罗莫佐单抗治疗绝经后骨质疏松症女性可增加骨形成,减少骨吸收,从而在 1 年内大幅增加骨密度,降低骨折风险。使用基于 DXA 的髋关节 3D 建模来评估 2 项随机对照临床试验(FRAME[罗莫佐单抗与安慰剂,随后为地舒单抗]和 ARCH[罗莫佐单抗与阿仑膦酸钠,随后为阿仑膦酸钠])中患者的皮质骨和小梁骨参数的估计变化,并绘制随时间推移骨参数 3D 变化的分布情况。每个研究中,对大约 200 名接受治疗的女性中的每一组(每组约 200 名女性)进行了基线和第 12 个月和第 24 个月的 TH DXA 扫描,并同意进行进一步的研究,然后对这些数据进行了事后分析。使用 3D-SHAPER 软件 v2.11(3D-SHAPER Medical)根据 TH DXA 扫描生成患者特定的 3D 模型。评估了从基线到第 12 个月和第 24 个月的面积骨密度(aBMD)、积分容积骨密度(vBMD)、皮质厚度、皮质 vBMD、皮质表面骨密度(sBMD)和小梁 vBMD 的百分比变化。对 FRAME(安慰剂,190 例;罗莫佐单抗,187 例)和 ARCH(阿仑膦酸钠,185 例;罗莫佐单抗,183 例)中 377 名和 368 名女性在基线和第 12 个月和第 24 个月时具有可评估的 3D 评估的数据进行了分析。
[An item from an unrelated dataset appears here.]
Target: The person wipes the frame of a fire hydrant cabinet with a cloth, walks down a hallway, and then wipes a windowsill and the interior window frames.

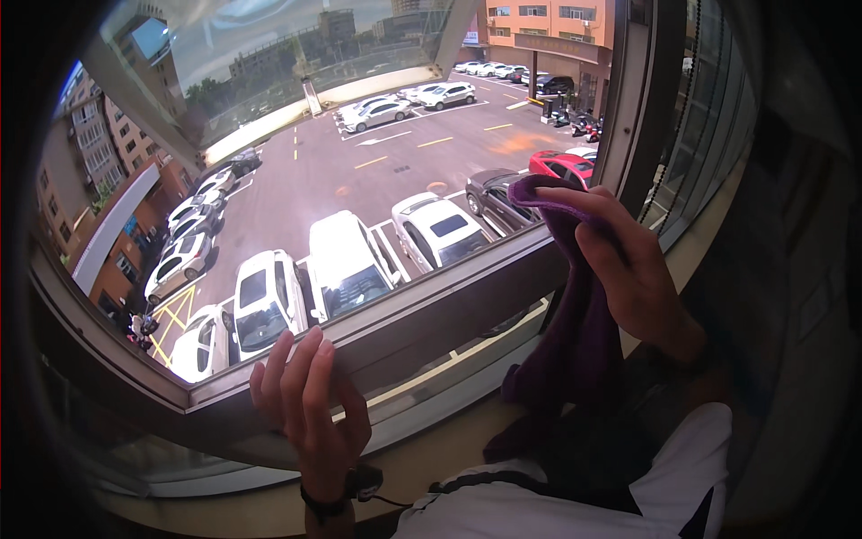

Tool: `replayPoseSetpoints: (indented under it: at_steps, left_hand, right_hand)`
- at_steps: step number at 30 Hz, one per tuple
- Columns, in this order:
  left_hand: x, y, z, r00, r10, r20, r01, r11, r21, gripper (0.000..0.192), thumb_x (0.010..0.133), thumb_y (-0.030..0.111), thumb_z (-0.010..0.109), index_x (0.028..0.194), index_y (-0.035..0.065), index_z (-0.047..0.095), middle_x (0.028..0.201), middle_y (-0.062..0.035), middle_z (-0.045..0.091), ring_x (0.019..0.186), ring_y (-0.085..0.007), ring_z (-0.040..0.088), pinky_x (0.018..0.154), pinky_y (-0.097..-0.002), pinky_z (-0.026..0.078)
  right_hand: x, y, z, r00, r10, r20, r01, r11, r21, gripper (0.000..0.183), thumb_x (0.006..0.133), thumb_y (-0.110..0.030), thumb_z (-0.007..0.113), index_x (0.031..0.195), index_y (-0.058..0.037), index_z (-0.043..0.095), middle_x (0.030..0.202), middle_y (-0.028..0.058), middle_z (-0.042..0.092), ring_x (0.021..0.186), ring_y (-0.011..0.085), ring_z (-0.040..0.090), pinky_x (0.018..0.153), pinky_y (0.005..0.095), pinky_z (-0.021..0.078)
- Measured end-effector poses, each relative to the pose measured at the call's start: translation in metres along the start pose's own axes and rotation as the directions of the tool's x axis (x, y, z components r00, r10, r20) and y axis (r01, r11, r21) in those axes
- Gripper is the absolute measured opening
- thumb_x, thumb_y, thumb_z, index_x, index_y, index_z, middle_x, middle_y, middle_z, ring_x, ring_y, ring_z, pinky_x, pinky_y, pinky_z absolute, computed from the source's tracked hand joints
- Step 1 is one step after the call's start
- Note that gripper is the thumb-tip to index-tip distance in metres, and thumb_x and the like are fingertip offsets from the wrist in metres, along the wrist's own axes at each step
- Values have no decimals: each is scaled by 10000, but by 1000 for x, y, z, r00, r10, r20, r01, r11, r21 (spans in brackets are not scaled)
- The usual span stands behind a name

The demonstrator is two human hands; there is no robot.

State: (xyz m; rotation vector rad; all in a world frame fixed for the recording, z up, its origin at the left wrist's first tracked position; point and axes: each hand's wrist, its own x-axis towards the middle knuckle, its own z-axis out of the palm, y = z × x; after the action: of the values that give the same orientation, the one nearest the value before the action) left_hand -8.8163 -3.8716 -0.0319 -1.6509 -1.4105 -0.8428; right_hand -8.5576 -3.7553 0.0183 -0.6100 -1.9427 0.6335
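A purple cloth hangs from my right hand, pinched between thumb and fingers near the right end of the window frame's lower bar. Its folded upper edge sticks out past my fingertips, and the rest drops in loose folds below the bar. My left hand is at the same bar, further left, its fingers spread and holding nothing. Whether those fingertips touch the bar I cannot tell. A dark strap with a small device is around my left wrist.
An outward-tilted window sash spans the opening above. Beyond the frame, well below, lies a parking lot with several cars. A beaded blind chain hangs at the right. Below the frame runs a pale sill. A cable leads from the wrist device.
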Motion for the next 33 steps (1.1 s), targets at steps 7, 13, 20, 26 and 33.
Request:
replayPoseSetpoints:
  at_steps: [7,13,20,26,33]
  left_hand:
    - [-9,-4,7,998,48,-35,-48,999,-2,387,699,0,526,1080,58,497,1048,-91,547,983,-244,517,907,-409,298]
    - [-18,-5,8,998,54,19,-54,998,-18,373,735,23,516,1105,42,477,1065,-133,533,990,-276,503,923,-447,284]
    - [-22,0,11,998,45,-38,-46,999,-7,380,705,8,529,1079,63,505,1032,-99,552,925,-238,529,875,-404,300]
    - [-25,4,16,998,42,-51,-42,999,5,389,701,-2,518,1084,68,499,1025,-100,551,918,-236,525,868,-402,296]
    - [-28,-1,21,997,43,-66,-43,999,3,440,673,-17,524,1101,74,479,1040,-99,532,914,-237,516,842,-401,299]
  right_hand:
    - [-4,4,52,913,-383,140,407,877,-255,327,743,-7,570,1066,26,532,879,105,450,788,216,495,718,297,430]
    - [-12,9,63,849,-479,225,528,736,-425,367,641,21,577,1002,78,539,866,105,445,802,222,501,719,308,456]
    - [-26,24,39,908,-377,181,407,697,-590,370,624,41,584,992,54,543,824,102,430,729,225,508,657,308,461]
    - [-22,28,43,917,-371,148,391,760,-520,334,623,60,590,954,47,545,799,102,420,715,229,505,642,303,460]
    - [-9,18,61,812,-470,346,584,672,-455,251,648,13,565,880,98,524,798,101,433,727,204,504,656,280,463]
在 FRAME 中,与安慰剂相比,罗莫佐单抗治疗在第 12 个月时导致 aBMD、积分 vBMD、皮质厚度、皮质 vBMD、皮质 sBMD 和小梁 vBMD 增加(所有 P<0.05);在 ARCH 中,与阿仑膦酸钠相比,罗莫佐单抗治疗在第 12 个月时导致 aBMD、积分 vBMD、皮质厚度、皮质 vBMD、皮质 sBMD 和小梁 vBMD 增加(所有 P<0.05)。在第 24 个月时,在罗莫佐单抗-地舒单抗与安慰剂-地舒单抗序贯治疗和罗莫佐单抗-阿仑膦酸钠与阿仑膦酸钠-阿仑膦酸钠序贯治疗中,所有参数的累积增益均较大(所有 P<0.05)。3D-SHAPER 分析为从标准髋关节 DXA 图像估计皮质和小梁参数变化提供了一种新的技术。这些数据增加了越来越多的证据表明,罗莫佐单抗可改善髋骨密度和结构,从而有助于该药物的抗骨折疗效。